[Collected data entries]

◆ ◆ ◆

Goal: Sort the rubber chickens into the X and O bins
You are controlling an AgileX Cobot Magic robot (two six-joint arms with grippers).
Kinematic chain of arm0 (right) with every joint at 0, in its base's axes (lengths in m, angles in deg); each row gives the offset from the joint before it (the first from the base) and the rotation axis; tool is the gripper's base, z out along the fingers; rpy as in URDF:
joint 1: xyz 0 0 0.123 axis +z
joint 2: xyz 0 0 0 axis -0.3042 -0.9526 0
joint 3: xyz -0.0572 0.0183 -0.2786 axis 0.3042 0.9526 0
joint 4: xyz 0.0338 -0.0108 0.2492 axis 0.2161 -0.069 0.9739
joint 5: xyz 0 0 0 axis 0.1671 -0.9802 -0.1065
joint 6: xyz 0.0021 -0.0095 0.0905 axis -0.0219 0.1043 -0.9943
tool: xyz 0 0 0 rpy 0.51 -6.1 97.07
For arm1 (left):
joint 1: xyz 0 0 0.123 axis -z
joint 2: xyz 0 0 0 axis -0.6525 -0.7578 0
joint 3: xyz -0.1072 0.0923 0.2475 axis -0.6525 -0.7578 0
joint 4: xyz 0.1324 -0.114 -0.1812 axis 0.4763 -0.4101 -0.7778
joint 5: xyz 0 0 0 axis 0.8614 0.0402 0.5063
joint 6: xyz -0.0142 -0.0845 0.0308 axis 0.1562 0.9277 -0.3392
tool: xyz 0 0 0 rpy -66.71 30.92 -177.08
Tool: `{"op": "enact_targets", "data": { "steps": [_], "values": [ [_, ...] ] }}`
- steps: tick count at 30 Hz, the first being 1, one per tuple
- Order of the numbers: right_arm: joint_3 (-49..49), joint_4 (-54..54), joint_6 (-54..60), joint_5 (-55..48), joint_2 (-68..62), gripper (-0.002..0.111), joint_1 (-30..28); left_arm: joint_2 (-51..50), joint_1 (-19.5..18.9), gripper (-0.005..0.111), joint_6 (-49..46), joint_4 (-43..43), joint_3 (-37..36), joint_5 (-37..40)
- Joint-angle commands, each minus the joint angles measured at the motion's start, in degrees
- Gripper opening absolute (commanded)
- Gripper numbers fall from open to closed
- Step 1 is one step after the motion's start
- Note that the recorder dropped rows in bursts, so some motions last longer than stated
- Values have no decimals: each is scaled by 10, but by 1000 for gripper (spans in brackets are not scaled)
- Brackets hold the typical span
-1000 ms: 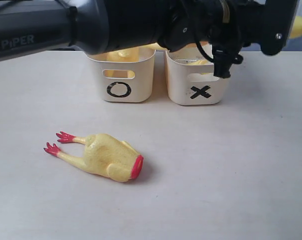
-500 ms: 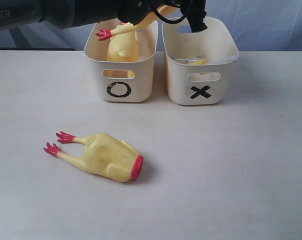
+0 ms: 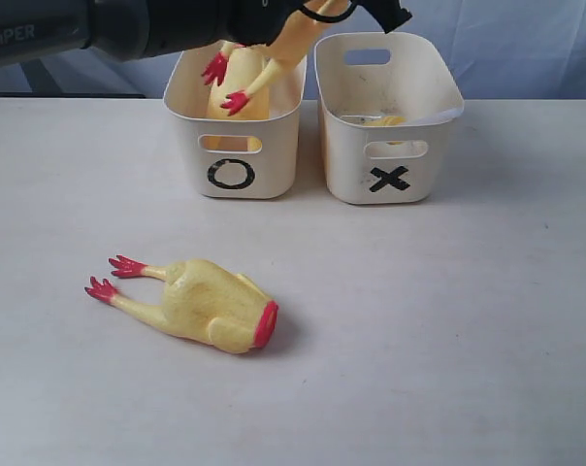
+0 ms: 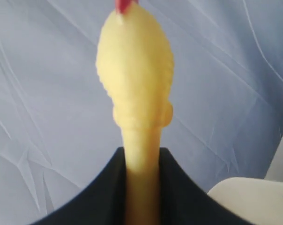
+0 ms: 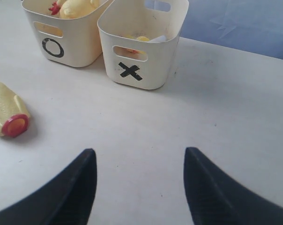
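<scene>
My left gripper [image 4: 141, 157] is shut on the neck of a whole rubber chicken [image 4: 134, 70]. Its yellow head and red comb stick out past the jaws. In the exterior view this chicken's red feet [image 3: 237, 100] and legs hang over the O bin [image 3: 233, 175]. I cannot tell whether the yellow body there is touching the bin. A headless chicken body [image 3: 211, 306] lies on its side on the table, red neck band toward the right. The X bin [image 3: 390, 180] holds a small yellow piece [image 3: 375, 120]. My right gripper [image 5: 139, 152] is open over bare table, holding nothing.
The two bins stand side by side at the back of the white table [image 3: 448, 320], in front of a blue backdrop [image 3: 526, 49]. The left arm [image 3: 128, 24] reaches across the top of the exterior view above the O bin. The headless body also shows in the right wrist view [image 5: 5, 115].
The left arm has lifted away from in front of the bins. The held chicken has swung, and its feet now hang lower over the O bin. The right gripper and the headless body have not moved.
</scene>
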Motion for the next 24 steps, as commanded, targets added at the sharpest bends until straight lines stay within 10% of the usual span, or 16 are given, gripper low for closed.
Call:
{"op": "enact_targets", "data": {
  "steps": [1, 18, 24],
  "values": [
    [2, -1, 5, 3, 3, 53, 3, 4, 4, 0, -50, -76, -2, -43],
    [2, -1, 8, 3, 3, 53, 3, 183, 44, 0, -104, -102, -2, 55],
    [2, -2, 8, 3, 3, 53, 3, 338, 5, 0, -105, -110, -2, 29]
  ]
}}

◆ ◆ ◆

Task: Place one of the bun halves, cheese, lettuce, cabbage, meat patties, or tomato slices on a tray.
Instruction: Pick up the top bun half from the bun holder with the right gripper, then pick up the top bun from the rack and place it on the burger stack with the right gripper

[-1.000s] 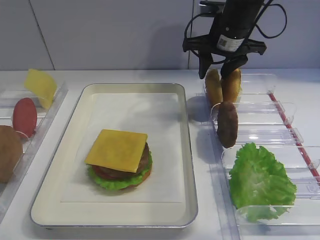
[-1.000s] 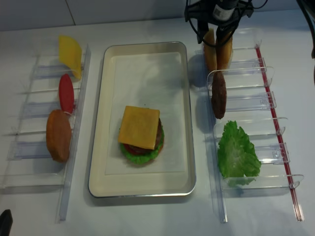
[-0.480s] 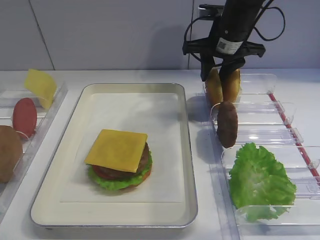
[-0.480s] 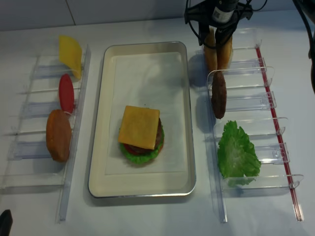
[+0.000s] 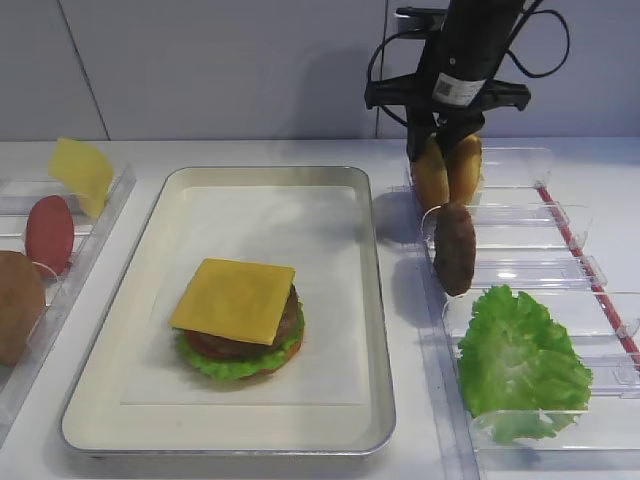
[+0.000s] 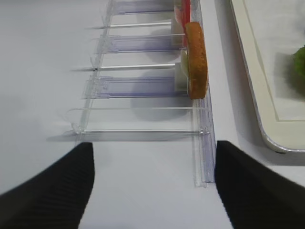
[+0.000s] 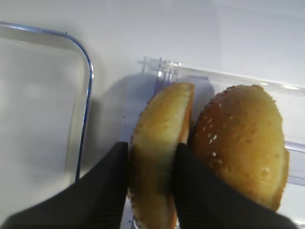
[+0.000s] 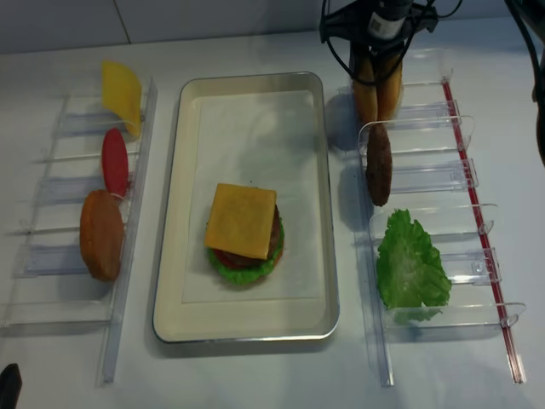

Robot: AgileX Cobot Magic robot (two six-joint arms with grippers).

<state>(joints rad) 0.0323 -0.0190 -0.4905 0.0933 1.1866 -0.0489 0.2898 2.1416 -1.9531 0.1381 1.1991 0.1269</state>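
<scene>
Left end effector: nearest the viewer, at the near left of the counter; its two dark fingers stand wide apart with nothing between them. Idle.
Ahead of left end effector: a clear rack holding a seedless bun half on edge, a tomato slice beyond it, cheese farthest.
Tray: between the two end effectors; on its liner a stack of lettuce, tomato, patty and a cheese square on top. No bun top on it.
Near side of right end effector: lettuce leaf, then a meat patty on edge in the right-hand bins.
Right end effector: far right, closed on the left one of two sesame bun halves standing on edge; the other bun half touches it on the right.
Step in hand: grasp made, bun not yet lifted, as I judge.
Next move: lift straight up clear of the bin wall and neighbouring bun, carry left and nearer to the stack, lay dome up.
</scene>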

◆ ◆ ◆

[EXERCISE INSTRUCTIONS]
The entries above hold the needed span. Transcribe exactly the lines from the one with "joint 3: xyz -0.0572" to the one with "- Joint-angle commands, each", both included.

[YOUR RESPONSE]
joint 3: xyz -0.0572 0.0183 -0.2786 axis 0.3042 0.9526 0
joint 4: xyz 0.0338 -0.0108 0.2492 axis 0.2161 -0.069 0.9739
joint 5: xyz 0 0 0 axis 0.1671 -0.9802 -0.1065
joint 6: xyz 0.0021 -0.0095 0.0905 axis -0.0219 0.1043 -0.9943
tool: xyz 0 0 0 rpy 0.51 -6.1 97.07
For arm1 (left):
joint 1: xyz 0 0 0.123 axis -z
joint 2: xyz 0 0 0 axis -0.6525 -0.7578 0
joint 3: xyz -0.1072 0.0923 0.2475 axis -0.6525 -0.7578 0
joint 4: xyz 0.1324 -0.114 -0.1812 axis 0.4763 -0.4101 -0.7778
joint 5: xyz 0 0 0 axis 0.8614 0.0402 0.5063
joint 6: xyz -0.0142 -0.0845 0.0308 axis 0.1562 0.9277 -0.3392
tool: xyz 0 0 0 rpy -66.71 30.92 -177.08
Tool: `{"op": "enact_targets", "data": { "steps": [_], "values": [ [_, ...] ] }}`
- steps: tick count at 30 Hz, the first being 1, one per tuple
- Order of the numbers: right_arm: joint_3 (-49..49), joint_4 (-54..54), joint_6 (-54..60), joint_5 (-55..48), joint_2 (-68..62), gripper (-0.002..0.111), joint_1 (-30..28); left_arm: joint_2 (-51..50), joint_1 (-19.5..18.9), gripper (-0.005..0.111), joint_6 (-49..46), joint_4 (-43..43), joint_3 (-37..36), joint_5 (-37..40)
- Joint-angle commands, each minus the joint angles measured at the motion's start, in degrees

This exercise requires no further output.